By Dave Elliott
Even ‘very significant’ storage, demand-side measures and interconnection would not be sufficient to cope with intermittency in a weather-dependent renewables-based electricity system, according to modeling, up to 2030, by the Energy Research Partnership (ERP). It says there would still be a need to have a significant amount of zero-carbon firm capacity on the system too – for dark, windless periods. It could, for example, be supplied by nuclear, biomass or fossil fuel plants with Carbon Capture and Storage (CCS).
It is a pretty damning report as far as renewables are concerned. It says it would be counterproductive just to add more wind capacity, rather than use CCS or nuclear plants, since that displaces “progressively lower carbon plant eventually causing significant levels of curtailment of its own output or that of other zero carbon plant”. While that may be true, you could also say the same for adding extra inflexible nuclear plant – it would potentially force variable wind off the grid. Power-to-Gas conversion and storage of this surplus energy might be a better idea than curtailment.
However the ERP worries about the turn-around efficiency of Power to Gas and also says that the scope for batteries, pumped hydro and compressed air storage in salt caverns is limited. And even if massively expanded, to 30 GW or more, storage would not be sufficient to meet the 8 TWh supply gap produced in the modeling at peak demand times when wind was low for long periods. Demand management might help short-term (up to 24 hours), by shifting peaks but “the 8 TWh gap is not going to be solved through DSM [demand side management] as it represents an average reduction of 15 GW for 3 weeks.

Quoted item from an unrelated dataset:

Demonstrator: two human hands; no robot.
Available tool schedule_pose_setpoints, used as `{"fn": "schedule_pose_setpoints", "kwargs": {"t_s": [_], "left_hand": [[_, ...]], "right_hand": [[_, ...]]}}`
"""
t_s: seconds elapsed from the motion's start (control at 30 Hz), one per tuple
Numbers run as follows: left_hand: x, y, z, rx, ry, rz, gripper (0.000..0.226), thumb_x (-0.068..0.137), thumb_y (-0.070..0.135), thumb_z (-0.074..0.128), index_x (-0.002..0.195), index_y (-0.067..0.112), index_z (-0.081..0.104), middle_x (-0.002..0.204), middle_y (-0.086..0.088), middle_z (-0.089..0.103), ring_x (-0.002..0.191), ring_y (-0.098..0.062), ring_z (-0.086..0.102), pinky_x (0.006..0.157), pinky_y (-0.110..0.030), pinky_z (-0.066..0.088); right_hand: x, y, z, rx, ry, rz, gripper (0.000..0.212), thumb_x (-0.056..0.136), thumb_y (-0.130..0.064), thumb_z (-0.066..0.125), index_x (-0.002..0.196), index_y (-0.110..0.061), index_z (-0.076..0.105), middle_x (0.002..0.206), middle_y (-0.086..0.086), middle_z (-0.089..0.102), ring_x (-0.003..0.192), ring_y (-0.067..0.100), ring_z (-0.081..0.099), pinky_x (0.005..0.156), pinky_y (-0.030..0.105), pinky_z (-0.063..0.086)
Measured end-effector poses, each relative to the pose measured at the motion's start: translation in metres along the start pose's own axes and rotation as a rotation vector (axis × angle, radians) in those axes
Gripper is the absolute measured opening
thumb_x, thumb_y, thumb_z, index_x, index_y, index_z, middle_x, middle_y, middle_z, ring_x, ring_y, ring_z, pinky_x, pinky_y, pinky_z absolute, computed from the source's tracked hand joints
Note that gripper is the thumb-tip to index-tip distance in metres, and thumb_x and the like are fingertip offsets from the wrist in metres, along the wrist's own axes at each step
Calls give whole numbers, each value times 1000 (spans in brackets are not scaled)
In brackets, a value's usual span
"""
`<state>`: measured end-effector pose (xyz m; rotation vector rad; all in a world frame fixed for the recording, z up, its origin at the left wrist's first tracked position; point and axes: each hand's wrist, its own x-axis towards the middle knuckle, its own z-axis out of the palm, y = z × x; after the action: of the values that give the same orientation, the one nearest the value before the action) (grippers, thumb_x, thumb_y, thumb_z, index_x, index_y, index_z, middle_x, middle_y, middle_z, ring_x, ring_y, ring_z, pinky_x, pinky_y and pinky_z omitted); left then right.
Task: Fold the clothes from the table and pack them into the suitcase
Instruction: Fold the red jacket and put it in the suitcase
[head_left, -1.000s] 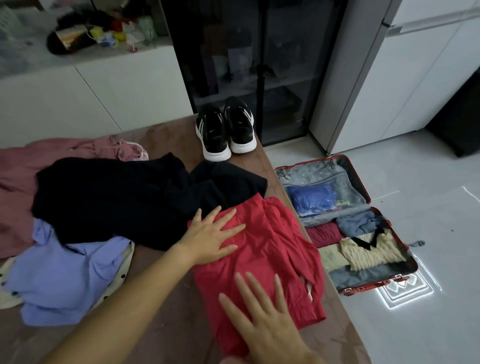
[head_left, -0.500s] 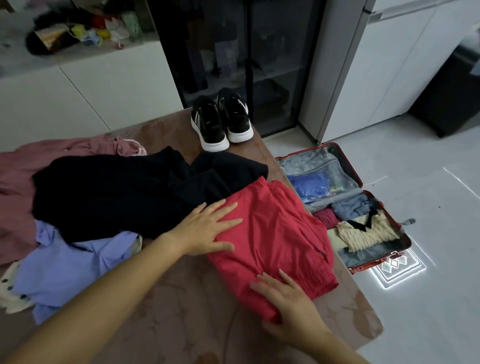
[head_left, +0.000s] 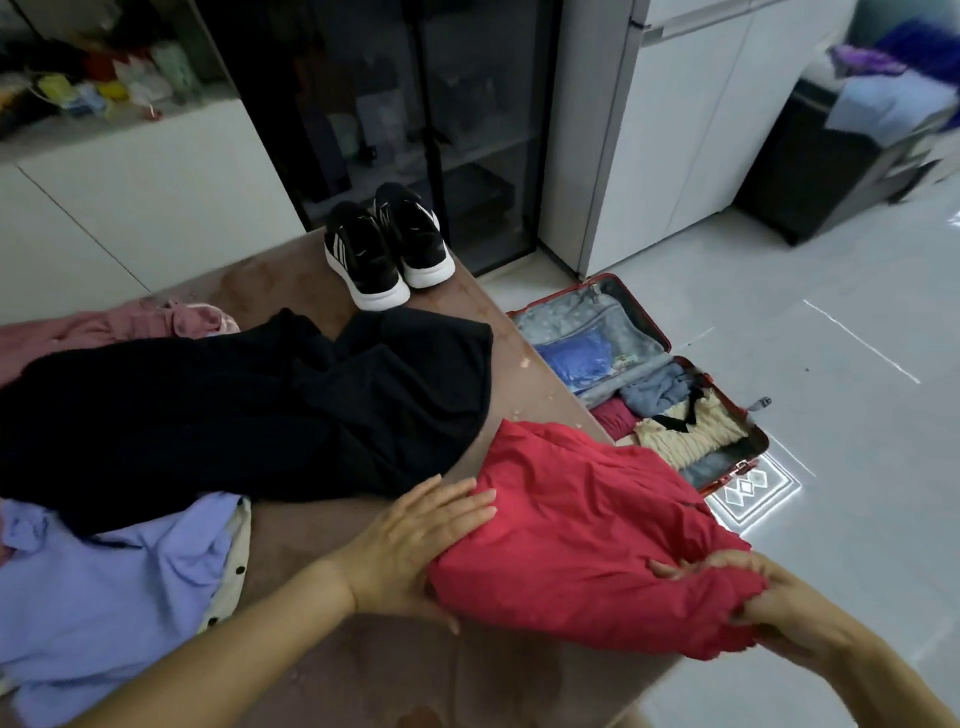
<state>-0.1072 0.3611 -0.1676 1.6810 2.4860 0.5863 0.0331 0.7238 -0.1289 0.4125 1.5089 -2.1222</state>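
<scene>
Left hand and right hand each grasp an end of red garment, tabletop 4 o'clock.

Table: pair of shoes at far edge; loose clothes heap across left and middle; folded garment overhanging near-right edge. Suitcase: open on floor, right of table, apparently part-filled with clothes.
</scene>
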Motion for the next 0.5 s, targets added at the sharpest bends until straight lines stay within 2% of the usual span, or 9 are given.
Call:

There is little domestic activity that can be delayed that long and the reduction needed exceeds average industrial demand”. Overall then, while they may help for short-term balancing (over hours and days), “neither storage nor DSM seem to be credible solutions to the security of supply issue caused by lulls in renewable output lasting 2-3 weeks”.
The ERP does say that “Interconnectors could benefit the GB system by connecting it to markets with different weather influences and so take excess generation at times of GB surplus and return carbon-free generation at times of low renewable output”. However it notes that “these interconnected markets would not always be in the right state to do this – for instance when similar weather was being experienced in the neighbouring markets that had installed similar renewable energy technologies. So in effect they would act like storage with an availability that was significantly lower than a physical asset”.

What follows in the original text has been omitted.